TO DO: Locate the line containing "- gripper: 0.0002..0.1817" in the material below; repeat it and every line after it, exactly as written.

INPUT RECORDS:
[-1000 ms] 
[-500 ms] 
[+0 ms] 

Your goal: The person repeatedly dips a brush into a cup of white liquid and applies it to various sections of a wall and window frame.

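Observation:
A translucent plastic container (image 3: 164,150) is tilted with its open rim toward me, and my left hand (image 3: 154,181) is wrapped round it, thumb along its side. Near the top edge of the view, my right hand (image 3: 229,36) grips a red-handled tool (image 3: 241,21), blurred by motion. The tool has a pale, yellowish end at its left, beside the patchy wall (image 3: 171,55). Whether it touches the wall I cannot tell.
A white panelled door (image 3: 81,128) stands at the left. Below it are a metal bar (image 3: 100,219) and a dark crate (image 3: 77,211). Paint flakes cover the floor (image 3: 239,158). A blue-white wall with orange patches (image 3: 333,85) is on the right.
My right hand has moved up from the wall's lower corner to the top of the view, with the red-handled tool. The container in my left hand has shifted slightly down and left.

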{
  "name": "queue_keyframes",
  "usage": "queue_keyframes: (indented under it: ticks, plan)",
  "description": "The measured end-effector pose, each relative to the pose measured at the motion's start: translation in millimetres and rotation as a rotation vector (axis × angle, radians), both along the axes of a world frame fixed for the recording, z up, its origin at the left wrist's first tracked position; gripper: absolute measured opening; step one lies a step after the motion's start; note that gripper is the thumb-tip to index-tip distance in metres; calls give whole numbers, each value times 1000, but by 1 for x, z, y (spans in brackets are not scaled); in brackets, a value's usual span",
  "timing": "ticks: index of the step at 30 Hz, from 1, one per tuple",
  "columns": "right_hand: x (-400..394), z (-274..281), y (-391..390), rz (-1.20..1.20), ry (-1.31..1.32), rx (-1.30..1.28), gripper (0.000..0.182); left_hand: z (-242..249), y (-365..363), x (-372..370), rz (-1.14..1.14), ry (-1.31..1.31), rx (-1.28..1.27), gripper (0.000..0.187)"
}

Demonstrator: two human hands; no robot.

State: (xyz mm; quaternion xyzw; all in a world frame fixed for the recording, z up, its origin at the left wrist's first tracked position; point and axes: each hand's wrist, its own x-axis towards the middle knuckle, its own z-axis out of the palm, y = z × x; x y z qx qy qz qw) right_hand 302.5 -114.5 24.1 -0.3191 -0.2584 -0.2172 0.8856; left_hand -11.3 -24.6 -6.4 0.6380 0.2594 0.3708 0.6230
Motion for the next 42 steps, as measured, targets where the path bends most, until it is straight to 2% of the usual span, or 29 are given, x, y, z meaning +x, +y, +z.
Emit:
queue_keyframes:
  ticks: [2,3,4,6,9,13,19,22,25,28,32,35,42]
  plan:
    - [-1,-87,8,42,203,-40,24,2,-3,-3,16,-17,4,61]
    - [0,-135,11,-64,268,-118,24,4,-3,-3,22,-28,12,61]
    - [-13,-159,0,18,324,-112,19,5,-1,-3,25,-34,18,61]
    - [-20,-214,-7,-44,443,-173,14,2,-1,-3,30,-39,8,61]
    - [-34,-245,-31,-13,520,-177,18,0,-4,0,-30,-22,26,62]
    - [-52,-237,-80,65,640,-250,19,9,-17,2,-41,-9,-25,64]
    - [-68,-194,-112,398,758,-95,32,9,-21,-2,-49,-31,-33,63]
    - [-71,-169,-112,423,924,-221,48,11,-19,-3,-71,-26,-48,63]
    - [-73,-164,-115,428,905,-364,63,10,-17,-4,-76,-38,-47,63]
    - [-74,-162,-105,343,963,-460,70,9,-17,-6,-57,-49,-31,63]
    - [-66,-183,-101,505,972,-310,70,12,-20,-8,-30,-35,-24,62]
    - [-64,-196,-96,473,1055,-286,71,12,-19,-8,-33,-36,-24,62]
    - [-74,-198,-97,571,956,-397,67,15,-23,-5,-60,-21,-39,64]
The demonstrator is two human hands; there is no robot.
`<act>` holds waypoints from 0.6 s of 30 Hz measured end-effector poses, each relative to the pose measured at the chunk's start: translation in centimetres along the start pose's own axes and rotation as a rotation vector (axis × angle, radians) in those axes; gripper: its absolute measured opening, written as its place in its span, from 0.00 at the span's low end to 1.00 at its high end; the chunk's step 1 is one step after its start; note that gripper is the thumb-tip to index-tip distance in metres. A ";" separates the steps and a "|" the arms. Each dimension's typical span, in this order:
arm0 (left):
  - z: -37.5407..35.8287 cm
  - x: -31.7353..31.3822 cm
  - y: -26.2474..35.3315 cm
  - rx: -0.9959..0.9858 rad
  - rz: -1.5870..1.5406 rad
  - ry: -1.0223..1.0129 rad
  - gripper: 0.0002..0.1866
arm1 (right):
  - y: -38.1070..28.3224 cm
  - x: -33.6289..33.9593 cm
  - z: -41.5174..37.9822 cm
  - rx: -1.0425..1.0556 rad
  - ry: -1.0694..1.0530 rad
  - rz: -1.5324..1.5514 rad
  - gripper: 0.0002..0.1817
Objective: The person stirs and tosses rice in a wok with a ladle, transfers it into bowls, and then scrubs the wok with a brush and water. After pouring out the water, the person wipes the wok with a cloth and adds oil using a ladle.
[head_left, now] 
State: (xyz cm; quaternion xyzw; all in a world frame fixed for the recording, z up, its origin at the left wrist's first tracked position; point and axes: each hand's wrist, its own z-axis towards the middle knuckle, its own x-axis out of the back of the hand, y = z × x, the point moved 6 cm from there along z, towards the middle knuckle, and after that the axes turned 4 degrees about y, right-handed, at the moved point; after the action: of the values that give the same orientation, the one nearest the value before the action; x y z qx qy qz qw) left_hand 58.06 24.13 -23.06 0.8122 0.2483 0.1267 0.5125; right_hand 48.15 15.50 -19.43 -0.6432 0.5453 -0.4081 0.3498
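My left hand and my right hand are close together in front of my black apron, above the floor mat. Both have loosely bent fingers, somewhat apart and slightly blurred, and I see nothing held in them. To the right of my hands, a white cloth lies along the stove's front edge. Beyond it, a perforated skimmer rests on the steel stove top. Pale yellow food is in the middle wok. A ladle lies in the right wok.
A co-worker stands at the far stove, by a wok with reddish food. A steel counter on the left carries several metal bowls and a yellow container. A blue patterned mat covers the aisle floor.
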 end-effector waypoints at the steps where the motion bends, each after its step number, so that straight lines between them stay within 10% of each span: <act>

FINISHED EXERCISE:
  - gripper: 0.0002..0.1817
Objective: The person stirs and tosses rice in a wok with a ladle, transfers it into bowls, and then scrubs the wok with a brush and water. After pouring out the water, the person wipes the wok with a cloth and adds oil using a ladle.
[head_left, now] 
State: (xyz cm; quaternion xyzw; all in a world frame fixed for the recording, z up, its origin at the left wrist's first tracked position; point and axes: each hand's wrist, its own z-axis towards the middle knuckle, its own x-axis out of the back of the hand, y = z × x, the point moved 6 cm from there along z, towards the middle knuckle, and after that the axes turned 4 degrees about y, right-handed, at the moved point; after the action: of the values that give the same orientation, the one nearest the value before the action; x y z qx qy qz qw) left_hand 58.06 24.13 -23.06 0.8122 0.2483 0.1267 0.5125; right_hand 48.15 15.50 -19.43 -0.6432 0.5453 -0.4081 0.3498
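My left hand and my right hand are close together in front of my black apron, above the floor mat. Both have loosely bent fingers, somewhat apart and slightly blurred, and I see nothing held in them. To the right of my hands, a white cloth lies along the stove's front edge. Beyond it, a perforated skimmer rests on the steel stove top. Pale yellow food is in the middle wok. A ladle lies in the right wok.
A co-worker stands at the far stove, by a wok with reddish food. A steel counter on the left carries several metal bowls and a yellow container. A blue patterned mat covers the aisle floor.
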 end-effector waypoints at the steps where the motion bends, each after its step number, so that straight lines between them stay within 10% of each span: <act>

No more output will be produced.